Cadmium (Cd) contamination in the environment is a subject of serious international recognition as metals could enter the food chain and bioaccumulate, therefore endangering human health (Morkmek et al. 2010). Industries that manufacture products such as electroplating, plastic production, pigments, battery manufactures, and pesticides are the main source of Cd contamination. Additionally, vegetable origin products are the major carriers of Cd compounds in food (Pari et al. 2007). Food is the main source of Cd intake for nonoccupationally exposed people. According to the World Health Organization (WHO), the limit of tolerable intake for Cd is 7 μg/kg bw/week (Agency for Toxic Substances and Disease Registry 2008).

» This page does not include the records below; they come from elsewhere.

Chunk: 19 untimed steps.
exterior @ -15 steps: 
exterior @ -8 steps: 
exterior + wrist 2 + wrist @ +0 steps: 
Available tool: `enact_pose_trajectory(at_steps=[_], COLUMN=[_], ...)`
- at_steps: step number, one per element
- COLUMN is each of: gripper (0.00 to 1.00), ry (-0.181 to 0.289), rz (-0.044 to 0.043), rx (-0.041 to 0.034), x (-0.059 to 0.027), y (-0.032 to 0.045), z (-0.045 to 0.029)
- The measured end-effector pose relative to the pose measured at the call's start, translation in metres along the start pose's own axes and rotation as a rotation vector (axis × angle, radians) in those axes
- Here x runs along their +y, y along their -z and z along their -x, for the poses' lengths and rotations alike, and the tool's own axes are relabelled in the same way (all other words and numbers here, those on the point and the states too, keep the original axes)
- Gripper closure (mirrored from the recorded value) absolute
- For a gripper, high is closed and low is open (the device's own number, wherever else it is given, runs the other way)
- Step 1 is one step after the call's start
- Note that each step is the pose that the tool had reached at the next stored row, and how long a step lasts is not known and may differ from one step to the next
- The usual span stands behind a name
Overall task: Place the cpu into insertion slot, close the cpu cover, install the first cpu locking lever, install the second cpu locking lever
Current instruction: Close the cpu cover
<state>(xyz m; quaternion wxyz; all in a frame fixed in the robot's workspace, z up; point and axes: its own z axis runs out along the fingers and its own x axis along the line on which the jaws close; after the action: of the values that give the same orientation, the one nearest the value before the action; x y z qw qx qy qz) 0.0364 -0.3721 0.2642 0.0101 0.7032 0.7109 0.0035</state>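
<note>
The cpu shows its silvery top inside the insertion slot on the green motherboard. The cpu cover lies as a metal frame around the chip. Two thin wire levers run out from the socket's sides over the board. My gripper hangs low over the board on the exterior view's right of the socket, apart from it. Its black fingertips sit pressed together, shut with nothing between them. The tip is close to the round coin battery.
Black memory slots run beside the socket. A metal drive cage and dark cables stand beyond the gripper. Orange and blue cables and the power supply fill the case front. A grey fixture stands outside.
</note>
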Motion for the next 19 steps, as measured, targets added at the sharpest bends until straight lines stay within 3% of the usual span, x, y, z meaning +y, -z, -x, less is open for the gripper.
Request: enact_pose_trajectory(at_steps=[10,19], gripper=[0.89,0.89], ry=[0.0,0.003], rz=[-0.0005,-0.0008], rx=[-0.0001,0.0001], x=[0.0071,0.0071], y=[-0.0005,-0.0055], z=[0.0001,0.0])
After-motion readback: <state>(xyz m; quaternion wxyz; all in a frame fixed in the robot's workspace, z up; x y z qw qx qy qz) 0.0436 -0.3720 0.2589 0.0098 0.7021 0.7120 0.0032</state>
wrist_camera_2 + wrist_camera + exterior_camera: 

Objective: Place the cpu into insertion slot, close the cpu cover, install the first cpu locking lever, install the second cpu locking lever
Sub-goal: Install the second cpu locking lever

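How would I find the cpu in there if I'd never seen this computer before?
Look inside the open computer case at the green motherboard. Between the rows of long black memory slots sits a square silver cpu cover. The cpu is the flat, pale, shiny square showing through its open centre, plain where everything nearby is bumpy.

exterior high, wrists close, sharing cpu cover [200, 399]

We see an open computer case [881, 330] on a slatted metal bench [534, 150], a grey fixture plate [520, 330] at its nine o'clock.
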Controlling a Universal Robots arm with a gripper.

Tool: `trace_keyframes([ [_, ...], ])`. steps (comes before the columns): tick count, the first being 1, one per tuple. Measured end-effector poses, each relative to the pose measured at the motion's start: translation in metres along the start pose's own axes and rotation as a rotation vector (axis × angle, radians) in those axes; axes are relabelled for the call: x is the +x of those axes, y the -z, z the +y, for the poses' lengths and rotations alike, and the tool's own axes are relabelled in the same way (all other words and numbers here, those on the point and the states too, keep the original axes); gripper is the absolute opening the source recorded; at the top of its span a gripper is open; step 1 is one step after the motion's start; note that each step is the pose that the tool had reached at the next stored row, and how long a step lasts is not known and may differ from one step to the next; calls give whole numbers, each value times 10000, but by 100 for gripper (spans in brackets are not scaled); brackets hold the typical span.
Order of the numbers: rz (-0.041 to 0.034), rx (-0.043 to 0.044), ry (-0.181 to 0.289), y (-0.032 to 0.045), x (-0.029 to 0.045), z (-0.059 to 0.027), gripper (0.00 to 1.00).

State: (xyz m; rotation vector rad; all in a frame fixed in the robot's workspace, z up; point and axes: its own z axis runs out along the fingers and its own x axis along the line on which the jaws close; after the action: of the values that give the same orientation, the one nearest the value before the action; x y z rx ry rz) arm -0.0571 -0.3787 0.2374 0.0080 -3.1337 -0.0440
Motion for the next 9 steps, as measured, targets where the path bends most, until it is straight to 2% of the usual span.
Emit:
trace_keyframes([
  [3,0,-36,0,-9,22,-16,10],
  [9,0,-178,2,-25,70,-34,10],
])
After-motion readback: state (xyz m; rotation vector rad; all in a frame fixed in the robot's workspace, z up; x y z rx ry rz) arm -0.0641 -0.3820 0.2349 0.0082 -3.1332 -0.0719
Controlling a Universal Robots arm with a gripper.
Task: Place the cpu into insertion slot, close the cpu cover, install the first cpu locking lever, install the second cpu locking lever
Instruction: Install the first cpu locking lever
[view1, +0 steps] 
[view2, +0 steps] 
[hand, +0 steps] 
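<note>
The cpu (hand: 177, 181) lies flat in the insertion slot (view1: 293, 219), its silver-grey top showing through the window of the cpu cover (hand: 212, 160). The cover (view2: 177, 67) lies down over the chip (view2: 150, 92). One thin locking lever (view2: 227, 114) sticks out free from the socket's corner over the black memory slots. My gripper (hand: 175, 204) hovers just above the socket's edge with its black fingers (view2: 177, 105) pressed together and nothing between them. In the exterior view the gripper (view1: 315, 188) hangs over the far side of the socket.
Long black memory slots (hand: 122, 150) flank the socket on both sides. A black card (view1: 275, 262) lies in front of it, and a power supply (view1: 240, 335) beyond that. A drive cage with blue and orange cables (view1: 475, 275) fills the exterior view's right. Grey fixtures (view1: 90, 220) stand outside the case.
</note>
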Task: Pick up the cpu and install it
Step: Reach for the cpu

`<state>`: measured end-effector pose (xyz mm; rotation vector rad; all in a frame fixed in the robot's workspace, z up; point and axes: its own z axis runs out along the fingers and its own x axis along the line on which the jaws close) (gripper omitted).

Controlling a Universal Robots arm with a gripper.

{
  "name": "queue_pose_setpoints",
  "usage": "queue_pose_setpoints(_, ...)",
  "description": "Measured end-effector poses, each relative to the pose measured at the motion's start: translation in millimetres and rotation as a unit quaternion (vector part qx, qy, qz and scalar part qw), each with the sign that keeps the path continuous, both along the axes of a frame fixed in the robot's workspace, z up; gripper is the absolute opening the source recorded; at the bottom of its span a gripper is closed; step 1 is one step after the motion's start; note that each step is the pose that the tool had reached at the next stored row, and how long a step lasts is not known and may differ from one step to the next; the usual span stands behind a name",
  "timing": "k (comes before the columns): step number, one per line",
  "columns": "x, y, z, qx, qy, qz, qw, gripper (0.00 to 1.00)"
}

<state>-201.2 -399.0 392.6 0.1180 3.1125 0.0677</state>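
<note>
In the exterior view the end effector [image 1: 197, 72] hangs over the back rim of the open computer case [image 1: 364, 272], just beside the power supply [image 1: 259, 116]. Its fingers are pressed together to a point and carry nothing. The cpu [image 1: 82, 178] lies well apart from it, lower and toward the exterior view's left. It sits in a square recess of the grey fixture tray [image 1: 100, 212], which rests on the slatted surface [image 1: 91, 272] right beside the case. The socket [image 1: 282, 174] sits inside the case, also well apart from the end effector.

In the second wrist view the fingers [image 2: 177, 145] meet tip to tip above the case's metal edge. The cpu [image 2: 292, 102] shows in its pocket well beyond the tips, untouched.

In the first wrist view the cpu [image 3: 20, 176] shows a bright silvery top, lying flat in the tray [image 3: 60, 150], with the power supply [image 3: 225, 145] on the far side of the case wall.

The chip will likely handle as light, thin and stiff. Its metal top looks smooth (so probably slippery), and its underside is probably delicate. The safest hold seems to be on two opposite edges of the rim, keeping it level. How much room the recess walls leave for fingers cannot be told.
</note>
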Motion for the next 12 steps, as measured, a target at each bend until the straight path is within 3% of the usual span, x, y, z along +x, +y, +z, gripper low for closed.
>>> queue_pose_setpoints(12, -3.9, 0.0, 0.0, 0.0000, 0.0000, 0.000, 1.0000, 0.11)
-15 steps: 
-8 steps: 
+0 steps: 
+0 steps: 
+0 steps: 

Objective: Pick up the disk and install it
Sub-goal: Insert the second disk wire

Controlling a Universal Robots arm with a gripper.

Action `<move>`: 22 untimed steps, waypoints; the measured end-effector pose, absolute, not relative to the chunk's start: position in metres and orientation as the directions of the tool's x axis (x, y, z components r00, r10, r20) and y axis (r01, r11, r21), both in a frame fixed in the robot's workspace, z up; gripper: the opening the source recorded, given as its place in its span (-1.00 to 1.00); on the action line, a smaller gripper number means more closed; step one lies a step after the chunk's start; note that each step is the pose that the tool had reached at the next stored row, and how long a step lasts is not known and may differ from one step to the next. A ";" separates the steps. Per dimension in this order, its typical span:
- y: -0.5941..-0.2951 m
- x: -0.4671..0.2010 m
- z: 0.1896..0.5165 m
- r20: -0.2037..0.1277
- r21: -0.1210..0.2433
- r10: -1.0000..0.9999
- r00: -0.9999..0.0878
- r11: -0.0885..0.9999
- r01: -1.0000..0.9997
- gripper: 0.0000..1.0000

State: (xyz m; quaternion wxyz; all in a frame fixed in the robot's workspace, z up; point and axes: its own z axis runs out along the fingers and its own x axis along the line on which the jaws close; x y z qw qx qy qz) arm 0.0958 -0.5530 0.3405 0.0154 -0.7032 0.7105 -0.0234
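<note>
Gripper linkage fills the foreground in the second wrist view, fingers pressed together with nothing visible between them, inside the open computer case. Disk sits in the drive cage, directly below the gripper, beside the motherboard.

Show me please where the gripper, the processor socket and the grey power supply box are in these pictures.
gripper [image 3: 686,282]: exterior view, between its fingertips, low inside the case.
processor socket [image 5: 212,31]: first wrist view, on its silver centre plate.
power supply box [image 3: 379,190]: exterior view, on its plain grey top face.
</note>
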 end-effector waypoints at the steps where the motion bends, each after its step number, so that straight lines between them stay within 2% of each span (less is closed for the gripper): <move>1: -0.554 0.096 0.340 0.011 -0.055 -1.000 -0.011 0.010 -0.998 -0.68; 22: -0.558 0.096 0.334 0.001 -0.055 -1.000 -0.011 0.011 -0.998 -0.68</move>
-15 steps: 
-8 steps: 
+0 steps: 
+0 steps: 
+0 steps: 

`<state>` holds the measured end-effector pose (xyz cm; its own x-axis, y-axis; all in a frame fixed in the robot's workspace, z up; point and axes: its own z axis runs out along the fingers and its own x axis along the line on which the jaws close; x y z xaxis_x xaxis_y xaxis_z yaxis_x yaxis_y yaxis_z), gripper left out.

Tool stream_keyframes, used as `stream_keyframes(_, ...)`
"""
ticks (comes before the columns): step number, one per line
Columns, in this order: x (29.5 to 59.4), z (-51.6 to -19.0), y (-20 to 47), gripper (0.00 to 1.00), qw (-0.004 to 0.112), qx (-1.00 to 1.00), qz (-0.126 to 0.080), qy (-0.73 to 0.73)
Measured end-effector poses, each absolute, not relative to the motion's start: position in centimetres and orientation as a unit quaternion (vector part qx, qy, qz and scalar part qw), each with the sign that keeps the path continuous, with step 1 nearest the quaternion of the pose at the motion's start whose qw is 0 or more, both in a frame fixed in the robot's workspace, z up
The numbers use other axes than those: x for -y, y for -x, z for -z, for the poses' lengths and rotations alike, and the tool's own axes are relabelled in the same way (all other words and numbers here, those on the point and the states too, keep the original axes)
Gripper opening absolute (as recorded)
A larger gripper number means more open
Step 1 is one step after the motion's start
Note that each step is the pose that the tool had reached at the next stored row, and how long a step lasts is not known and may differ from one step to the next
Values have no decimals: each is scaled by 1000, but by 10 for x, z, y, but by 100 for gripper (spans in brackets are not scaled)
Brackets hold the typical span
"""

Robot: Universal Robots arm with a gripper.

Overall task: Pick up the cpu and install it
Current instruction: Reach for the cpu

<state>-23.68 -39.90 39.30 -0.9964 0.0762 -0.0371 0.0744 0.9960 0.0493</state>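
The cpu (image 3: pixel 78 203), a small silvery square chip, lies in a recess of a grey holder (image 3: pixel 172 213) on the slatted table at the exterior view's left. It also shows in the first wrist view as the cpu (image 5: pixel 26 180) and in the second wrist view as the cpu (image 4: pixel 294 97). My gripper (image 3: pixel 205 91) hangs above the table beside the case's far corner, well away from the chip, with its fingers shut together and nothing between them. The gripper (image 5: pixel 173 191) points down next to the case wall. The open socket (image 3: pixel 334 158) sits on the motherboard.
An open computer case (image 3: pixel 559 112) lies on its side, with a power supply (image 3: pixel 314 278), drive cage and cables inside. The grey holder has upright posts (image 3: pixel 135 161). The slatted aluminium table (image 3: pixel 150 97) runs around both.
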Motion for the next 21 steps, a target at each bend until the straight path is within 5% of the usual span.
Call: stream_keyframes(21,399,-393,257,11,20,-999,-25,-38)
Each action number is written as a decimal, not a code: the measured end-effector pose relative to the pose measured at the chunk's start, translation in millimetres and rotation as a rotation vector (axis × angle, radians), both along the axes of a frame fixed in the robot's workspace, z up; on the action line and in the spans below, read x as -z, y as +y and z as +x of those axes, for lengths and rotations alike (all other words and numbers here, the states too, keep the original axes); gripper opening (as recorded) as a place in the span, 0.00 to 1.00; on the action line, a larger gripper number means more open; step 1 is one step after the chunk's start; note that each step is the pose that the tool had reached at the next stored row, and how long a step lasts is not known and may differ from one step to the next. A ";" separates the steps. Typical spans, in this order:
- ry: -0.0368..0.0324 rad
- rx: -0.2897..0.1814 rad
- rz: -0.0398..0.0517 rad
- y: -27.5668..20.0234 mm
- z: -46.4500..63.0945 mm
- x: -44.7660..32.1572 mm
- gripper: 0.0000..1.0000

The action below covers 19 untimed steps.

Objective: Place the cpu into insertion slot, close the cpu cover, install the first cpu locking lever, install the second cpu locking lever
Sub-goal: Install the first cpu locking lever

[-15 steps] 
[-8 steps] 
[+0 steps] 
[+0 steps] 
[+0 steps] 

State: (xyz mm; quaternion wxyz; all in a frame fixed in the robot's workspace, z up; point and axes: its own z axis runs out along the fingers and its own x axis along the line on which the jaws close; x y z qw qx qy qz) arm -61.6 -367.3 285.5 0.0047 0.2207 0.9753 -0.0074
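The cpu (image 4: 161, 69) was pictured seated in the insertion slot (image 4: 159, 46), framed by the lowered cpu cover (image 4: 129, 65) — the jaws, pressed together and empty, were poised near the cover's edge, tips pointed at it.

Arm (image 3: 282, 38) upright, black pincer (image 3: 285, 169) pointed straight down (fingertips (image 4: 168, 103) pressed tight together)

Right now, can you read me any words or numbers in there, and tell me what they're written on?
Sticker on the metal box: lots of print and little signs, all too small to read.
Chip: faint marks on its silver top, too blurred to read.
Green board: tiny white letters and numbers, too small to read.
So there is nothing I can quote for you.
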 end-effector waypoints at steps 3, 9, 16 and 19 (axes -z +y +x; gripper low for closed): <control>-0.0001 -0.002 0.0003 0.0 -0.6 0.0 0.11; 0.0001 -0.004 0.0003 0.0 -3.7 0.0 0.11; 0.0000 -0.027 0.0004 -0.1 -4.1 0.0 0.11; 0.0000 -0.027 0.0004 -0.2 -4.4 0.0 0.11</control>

The main pathway of Cd exposure to humans is by ingestion of Cd in water or food and by inhalation of fumes or particles during industrial operations (Morkmek et al. 2010). Cd generally accumulates in the liver and the kidney. Cd-induced cytotoxicity is closely related to the persuasion of oxidative stress. These evidences imply that apoptosis possibly plays an important role in acute and chronic intoxication with Cd (Pari et al. 2007). Cd toxicity is related to its interaction with carboxyl and thiol groups of proteins and is able to generate free radicals during induced oxidative stress. However, living cells possess diverse mechanisms to maintain free metal concentrations at levels that do not exceed cellular requirements. One of the best described mechanisms against heavy metal toxicity is found in some yeasts such as algae, photosynthetic protists, and plants that involves their intracellular chelation by either glutathione (GSH) or phytochelatins (PCs), low-molecular-weight sulfur-containing peptides derived from GSH, or both.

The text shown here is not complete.